## WORK TO COMPLETE
Print all the records below exactly as they stand, but leave out the pictures.

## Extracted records
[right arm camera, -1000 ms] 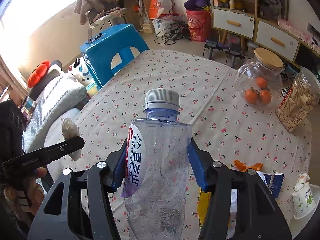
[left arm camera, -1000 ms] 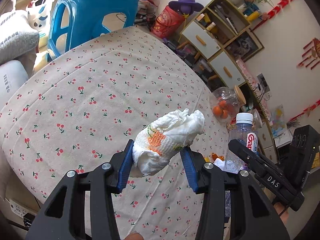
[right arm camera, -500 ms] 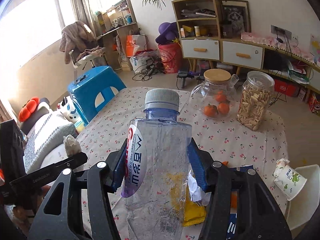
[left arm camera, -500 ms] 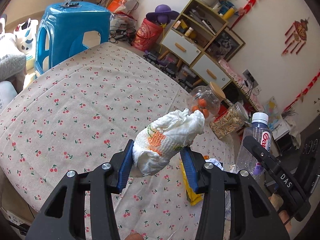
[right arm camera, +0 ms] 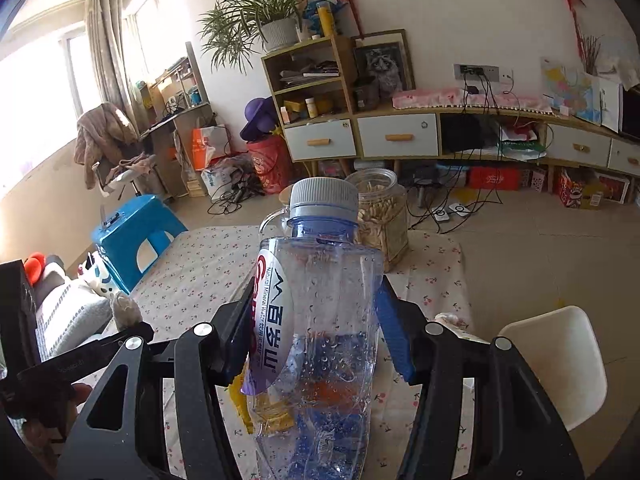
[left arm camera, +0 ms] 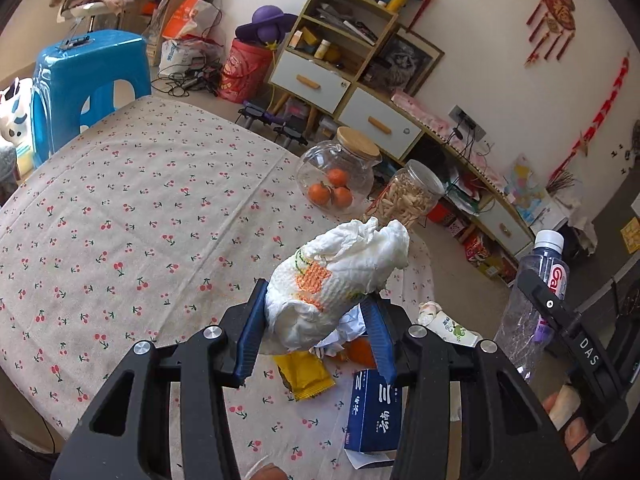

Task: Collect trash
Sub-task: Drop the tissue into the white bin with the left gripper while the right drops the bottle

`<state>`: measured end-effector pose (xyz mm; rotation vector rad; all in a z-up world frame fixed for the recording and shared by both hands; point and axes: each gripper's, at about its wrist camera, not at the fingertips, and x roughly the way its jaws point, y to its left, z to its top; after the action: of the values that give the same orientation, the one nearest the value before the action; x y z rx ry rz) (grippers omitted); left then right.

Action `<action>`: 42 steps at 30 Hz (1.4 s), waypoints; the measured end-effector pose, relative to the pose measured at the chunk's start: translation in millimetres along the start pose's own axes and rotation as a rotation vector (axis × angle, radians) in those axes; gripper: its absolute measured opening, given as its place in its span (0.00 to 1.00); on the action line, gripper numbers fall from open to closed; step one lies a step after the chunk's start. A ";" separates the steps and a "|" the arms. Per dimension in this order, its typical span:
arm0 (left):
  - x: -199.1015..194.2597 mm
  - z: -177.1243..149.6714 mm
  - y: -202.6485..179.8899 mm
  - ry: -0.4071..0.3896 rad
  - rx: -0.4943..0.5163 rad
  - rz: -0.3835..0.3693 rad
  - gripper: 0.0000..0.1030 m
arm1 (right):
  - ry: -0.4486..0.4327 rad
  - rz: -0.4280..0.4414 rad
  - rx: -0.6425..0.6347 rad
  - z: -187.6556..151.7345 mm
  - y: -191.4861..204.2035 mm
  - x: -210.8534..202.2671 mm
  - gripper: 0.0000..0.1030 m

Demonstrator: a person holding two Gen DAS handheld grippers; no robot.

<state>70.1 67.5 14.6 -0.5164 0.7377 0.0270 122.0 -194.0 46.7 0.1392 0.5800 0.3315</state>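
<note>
In my left wrist view, the crumpled paper wad in the left claw hides most of the litter behind it; the blue box is partly covered by the claw's arm at lower centre. In my right wrist view, the clear bottle fills the middle, blurring the wrappers behind it, covering most of the lidded glass jar, and running off the bottom edge. I can't read its small print.
</note>
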 end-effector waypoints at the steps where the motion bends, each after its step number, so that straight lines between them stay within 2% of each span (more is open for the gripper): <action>1: 2.7 -2.1 -9.6 0.007 0.009 -0.010 0.45 | -0.010 -0.021 0.010 0.1 -11.6 -4.8 0.52; 11: 27.1 -23.6 -104.6 0.062 0.111 -0.080 0.45 | -0.086 -0.217 0.173 -10.0 -136.5 -41.5 0.52; 15: 40.3 -38.7 -143.0 0.092 0.164 -0.100 0.45 | -0.071 -0.305 0.241 -18.9 -183.0 -38.7 0.52; 19: 57.2 -51.2 -180.3 0.127 0.206 -0.124 0.45 | -0.020 -0.328 0.318 -26.1 -218.2 -31.7 0.53; 20: 60.8 -56.5 -188.9 0.133 0.219 -0.128 0.45 | -0.014 -0.351 0.336 -28.7 -224.3 -33.2 0.57; 23: 72.2 -68.4 -213.6 0.152 0.254 -0.145 0.45 | -0.025 -0.420 0.364 -34.3 -234.6 -41.0 0.86; 24: 76.3 -72.5 -220.7 0.159 0.262 -0.151 0.45 | -0.032 -0.447 0.372 -36.0 -237.2 -45.6 0.89; 28: 96.2 -91.2 -244.6 0.206 0.279 -0.177 0.45 | -0.039 -0.573 0.402 -45.0 -250.4 -64.6 0.93; 32: 117.0 -111.9 -269.8 0.259 0.307 -0.193 0.45 | -0.089 -0.714 0.397 -53.0 -264.0 -90.4 0.93; 38: 140.6 -133.1 -301.1 0.312 0.353 -0.199 0.45 | -0.121 -0.768 0.466 -63.1 -290.1 -118.4 0.93; 42: 158.0 -142.1 -311.2 0.367 0.329 -0.228 0.46 | -0.126 -0.815 0.444 -64.2 -292.5 -124.8 0.93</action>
<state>160.3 -294.4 -39.1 -0.2881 1.0144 -0.4057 66.4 -509.1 -7.0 0.3321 0.5325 -0.5992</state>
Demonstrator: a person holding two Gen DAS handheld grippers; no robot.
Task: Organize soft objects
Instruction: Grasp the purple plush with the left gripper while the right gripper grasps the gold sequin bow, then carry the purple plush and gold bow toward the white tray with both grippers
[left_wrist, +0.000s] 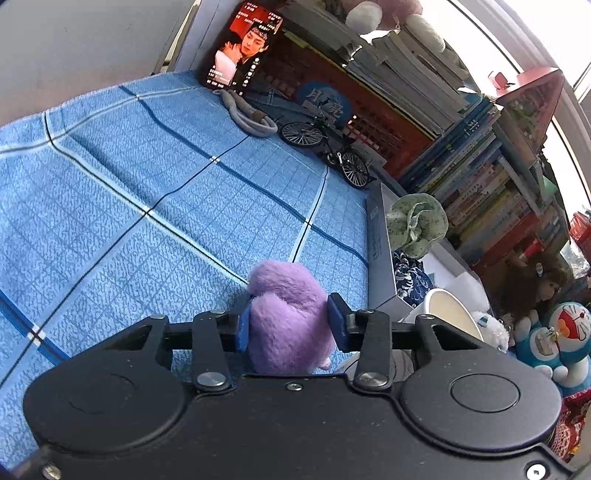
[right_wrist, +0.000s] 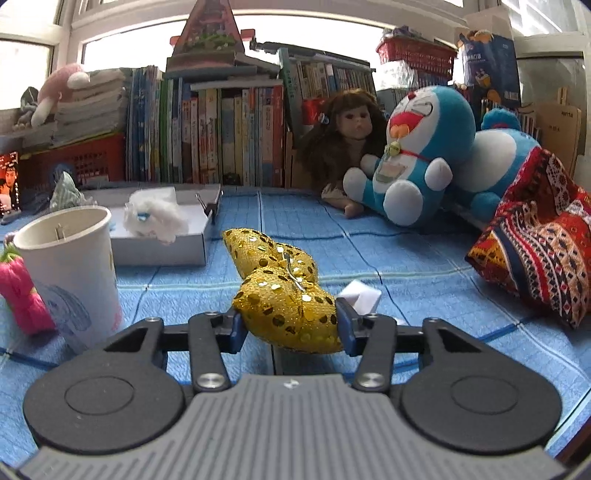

## ANSWER SECTION
[right arm camera, -1000 ms] 
[left arm camera, -1000 ms] 
[right arm camera, -500 ms] 
[left arm camera, -500 ms] 
[right arm camera, +0 ms] 
[left arm camera, +0 ms] 

Task: Collect trash
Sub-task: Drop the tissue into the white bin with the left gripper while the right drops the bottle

`<state>`: measured end-effector pose (xyz mm; rotation vector rad; all in a z-up world frame fixed for the recording and shared by both hands; point and axes: each gripper's, at about its wrist camera, not at the fingertips, and x roughly the way its jaws point, y to its left, z to its top; after the action: of the values that give the same orientation, the one nearest the value before the action; x y z rx ry rz) (grippers omitted); left then right.

Action `<action>`: 42 steps at 30 Hz (1.4 s), waypoints; the measured end-effector pose, relative to the pose measured at the chunk's start: translation in millimetres along the start pose's own axes and rotation as a rotation vector (axis × angle, radians) in those axes; gripper: its absolute measured opening, given as its place in its span (0.00 to 1.00); on the action line, gripper numbers fall from open to closed; step one lies a step after the chunk's start. A ";" separates the steps and a "|" the arms. Per dimension in this order, its typical span:
arm0 (left):
  - x: -199.1015..194.2597 mm
  - z: -177.1243..149.6714 mm
  - y: -202.6485..179.8899 mm
  - ry: -0.4071..0.3896 rad
  - rx: -0.4943..0.5163 rad
  - rz: -0.3835..0.3693 rad
  - gripper: 0.0000..0.1030 m
arm1 (right):
  - ry: -0.4486..0.4327 rad
  - rz: -0.4280..0.4414 rad
  - rx: -0.6425..0.6347 rad
  - z: -187.6556..151.7345 mm
  - y: -191.4861..204.2035 mm
  - x: -210.8534..202.2671 mm
  - gripper: 0.0000..0.1030 m

Demonstrator: a person holding two Gen DAS handheld grippers; no robot.

<state>70.1 67.5 14.6 -0.5164 0.7377 0.0270 122.0 -194.0 46.7 0.1392 0.5800 0.3315</state>
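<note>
In my left wrist view, the crumpled paper wad in the left claw hides most of the litter behind it; the blue box is partly covered by the claw's arm at lower centre. In my right wrist view, the clear bottle fills the middle, blurring the wrappers behind it, covering most of the lidded glass jar, and running off the bottom edge. I can't read its small print.
</note>
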 end-effector waypoints at the steps where the motion bends, each after its step number, so that straight lines between them stay within 2% of each span (more is open for the gripper): <action>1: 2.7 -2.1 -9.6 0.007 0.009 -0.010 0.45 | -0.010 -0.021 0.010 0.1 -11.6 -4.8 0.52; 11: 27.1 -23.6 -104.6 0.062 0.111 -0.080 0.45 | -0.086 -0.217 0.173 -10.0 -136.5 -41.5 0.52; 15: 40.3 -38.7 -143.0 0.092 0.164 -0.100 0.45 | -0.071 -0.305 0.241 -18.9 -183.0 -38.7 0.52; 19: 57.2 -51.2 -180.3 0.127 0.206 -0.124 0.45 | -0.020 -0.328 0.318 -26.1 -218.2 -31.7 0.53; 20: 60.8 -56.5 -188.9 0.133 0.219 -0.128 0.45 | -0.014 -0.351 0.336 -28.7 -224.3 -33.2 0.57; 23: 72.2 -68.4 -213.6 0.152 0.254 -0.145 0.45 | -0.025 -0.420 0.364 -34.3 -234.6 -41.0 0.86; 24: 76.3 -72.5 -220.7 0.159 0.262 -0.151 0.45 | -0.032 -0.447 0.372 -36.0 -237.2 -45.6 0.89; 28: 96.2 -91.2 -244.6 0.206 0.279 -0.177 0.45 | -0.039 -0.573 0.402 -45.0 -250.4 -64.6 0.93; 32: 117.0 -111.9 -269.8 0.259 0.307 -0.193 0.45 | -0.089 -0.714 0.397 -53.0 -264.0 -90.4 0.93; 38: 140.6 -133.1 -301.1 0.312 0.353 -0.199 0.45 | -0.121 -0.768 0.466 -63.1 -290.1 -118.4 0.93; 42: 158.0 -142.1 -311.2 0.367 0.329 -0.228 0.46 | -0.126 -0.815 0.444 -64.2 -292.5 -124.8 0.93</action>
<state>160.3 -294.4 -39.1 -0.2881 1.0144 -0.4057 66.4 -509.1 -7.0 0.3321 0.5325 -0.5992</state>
Demonstrator: a person holding two Gen DAS handheld grippers; no robot.
Task: Organize soft objects
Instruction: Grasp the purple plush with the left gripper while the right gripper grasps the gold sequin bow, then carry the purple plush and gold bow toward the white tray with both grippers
[left_wrist, +0.000s] 
[right_wrist, +0.000s] 

The response to this exercise is now finished.